Stored data =
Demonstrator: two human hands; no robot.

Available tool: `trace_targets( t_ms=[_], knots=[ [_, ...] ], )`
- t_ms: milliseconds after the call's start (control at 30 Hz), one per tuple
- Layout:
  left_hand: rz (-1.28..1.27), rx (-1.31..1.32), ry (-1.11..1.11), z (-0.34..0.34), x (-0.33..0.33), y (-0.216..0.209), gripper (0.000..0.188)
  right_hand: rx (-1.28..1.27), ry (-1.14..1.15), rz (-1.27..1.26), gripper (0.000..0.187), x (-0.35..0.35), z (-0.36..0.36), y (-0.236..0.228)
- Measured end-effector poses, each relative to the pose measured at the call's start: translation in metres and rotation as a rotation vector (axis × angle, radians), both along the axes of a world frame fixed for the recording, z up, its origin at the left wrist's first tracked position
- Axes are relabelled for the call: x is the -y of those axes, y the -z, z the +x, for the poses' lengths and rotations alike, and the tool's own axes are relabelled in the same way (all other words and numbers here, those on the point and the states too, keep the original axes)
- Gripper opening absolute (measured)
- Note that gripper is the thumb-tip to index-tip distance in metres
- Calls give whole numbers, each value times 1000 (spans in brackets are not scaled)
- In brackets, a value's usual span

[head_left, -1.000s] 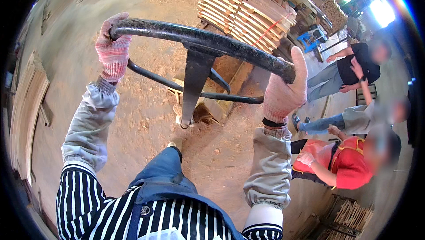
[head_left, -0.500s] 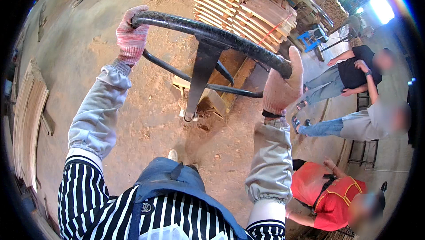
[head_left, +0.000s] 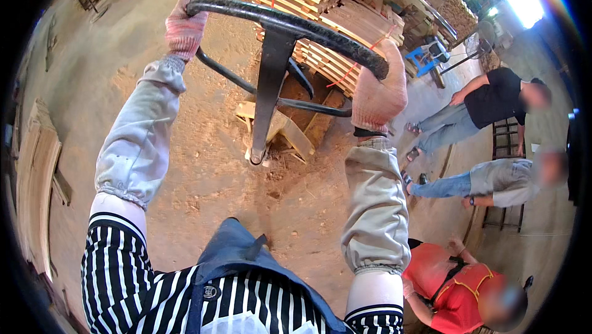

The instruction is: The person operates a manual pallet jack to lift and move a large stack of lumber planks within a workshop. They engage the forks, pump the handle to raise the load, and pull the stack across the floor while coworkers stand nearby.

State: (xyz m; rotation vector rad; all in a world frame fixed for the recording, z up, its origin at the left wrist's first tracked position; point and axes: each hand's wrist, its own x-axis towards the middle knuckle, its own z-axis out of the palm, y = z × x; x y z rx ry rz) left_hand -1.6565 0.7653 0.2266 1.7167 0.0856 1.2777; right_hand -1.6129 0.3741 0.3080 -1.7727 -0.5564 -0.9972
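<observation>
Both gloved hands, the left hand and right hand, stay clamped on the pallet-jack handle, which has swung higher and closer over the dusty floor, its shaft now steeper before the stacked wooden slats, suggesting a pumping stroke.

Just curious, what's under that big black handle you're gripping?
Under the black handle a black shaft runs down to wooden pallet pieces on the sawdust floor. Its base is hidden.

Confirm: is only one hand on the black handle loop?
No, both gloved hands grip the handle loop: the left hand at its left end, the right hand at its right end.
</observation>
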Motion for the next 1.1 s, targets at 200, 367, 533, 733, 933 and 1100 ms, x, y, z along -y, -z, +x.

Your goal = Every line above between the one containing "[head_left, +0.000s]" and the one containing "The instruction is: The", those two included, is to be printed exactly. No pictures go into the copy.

Output =
[head_left, +0.000s] 

The instruction is: The person operates a manual pallet jack to lift and move a large stack of lumber planks within a workshop. They engage the forks, pump the handle to raise the load, and pull the stack across the floor while coworkers stand nearby.

The answer has been given, and the exercise is complete.